The acquisition announced on Tuesday, which establishes a convoluted new partnership nearly three-quarters owned by Charter to control Bright House and its approximately 2 million video customers, suggests some additional confidence that the two biggest companies in the sector will secure approval. Charter, which is backed by cable mogul John Malone’s Liberty Broadband, last year agreed to buy millions of Time Warner Cable’s video subscribers and swap others in a deal designed to restrain Comcast’s expanded market share and thus ease the path with regulators.

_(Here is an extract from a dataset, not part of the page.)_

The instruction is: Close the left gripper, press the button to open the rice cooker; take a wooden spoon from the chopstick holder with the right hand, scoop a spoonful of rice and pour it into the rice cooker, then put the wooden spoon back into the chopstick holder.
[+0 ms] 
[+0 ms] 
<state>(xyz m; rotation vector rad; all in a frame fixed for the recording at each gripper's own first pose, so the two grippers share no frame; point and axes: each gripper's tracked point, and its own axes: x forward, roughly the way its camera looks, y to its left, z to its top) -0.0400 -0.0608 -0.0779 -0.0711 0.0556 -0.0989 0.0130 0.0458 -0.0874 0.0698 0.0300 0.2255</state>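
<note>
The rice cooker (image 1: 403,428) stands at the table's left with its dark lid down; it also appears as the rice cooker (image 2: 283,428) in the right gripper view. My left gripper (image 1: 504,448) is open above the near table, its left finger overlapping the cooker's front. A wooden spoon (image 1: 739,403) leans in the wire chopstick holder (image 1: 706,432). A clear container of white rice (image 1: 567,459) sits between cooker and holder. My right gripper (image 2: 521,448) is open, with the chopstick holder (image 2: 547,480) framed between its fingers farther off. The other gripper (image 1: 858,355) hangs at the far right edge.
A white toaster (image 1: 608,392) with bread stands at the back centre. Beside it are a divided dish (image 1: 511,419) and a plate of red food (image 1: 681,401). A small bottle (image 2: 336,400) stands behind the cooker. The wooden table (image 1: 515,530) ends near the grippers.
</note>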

Bright House for the time being remains a small but pivotal fragment of any industry realignment. It was, after all, an unsolicited bid from Charter and Malone in January 2014 for Time Warner Cable that spurred Comcast to make its move. Presumably, if that deal were to be torpedoed, Charter’s interest in Time Warner Cable would be renewed.

Time Warner Cable’s resistance might just as equally be reawakened. And it actually has first dibs on Bright House. While Charter cleverly structured its Bright House deal to require only a comparatively small amount of borrowed money, it would be harder to do the same if trying to buy a reluctant Time Warner Cable enlarged by Bright House. Like any complex puzzle, completing the U.S. cable landscape could require some patience.